Your objective:
The output is a word-for-word repeat of the listing below, free of images.

Data section:
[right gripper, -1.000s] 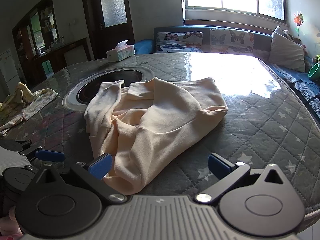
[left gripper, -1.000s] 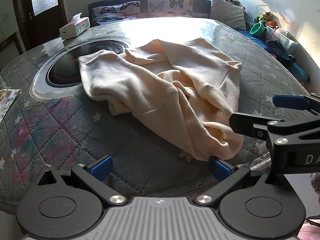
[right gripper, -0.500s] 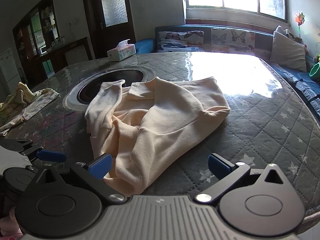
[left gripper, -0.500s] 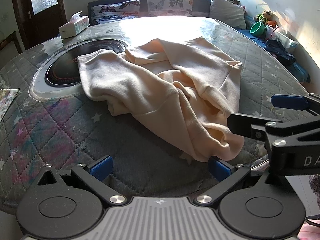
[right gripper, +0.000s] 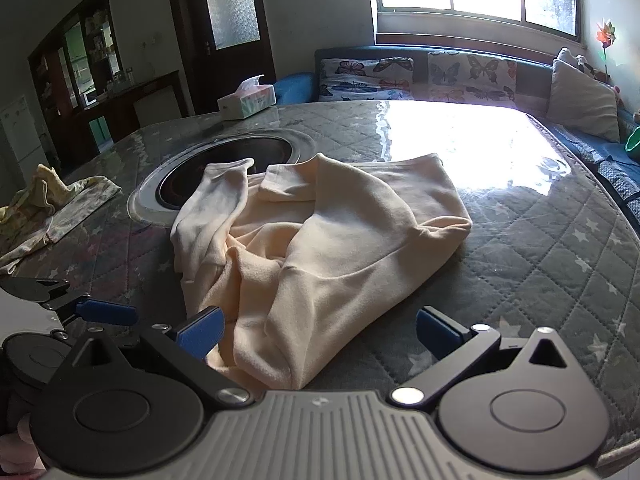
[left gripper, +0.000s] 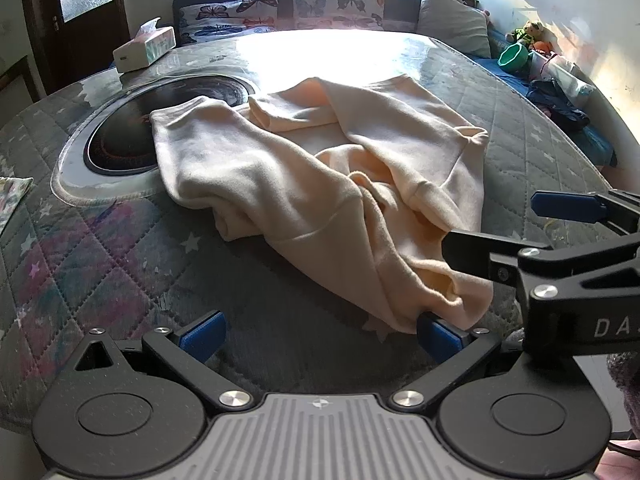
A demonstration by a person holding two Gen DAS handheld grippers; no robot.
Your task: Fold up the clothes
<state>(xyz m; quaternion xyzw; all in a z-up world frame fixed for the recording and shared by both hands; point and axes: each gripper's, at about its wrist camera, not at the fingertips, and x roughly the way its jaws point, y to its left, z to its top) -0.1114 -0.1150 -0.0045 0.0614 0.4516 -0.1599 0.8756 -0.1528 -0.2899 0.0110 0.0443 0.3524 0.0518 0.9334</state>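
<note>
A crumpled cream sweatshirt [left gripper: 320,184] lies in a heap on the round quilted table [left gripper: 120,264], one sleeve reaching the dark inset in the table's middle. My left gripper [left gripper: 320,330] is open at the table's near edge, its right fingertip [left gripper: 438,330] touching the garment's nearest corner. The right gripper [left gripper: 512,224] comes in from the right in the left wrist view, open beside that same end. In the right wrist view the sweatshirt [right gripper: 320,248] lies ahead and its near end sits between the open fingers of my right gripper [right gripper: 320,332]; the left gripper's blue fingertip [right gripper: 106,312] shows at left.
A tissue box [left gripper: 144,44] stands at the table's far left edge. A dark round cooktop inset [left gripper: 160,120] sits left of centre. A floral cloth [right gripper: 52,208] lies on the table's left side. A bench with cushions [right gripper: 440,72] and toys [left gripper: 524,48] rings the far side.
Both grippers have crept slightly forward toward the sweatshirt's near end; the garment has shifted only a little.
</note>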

Answer space:
[right gripper, -1.000s] 
[left gripper, -1.000s] 
[right gripper, -0.500s] 
[left gripper, -0.500s] 
[right gripper, +0.000s] 
[left gripper, +0.000s] 
A demonstration by a person holding two Gen DAS handheld grippers; no robot.
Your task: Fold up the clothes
<state>(xyz m; quaternion xyzw; all in a z-up world frame fixed for the recording and shared by both hands; point and axes: each gripper's, at about its wrist camera, not at the fingertips, and x roughly the way its jaws point, y to its left, z to its top) -0.1114 -0.1150 -0.0045 0.0614 0.4516 -0.1599 0.8756 -0.1528 -0.2899 0.0110 0.0443 0.3524 0.0518 0.9334</state>
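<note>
A crumpled cream sweatshirt [left gripper: 320,184] lies in a heap on the round quilted table [left gripper: 120,264], one sleeve reaching the dark inset in the table's middle. My left gripper [left gripper: 320,330] is open at the table's near edge, its right fingertip [left gripper: 438,330] touching the garment's nearest corner. The right gripper [left gripper: 512,224] comes in from the right in the left wrist view, open beside that same end. In the right wrist view the sweatshirt [right gripper: 320,248] lies ahead and its near end sits between the open fingers of my right gripper [right gripper: 320,332]; the left gripper's blue fingertip [right gripper: 106,312] shows at left.
A tissue box [left gripper: 144,44] stands at the table's far left edge. A dark round cooktop inset [left gripper: 160,120] sits left of centre. A floral cloth [right gripper: 52,208] lies on the table's left side. A bench with cushions [right gripper: 440,72] and toys [left gripper: 524,48] rings the far side.
Both grippers have crept slightly forward toward the sweatshirt's near end; the garment has shifted only a little.
</note>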

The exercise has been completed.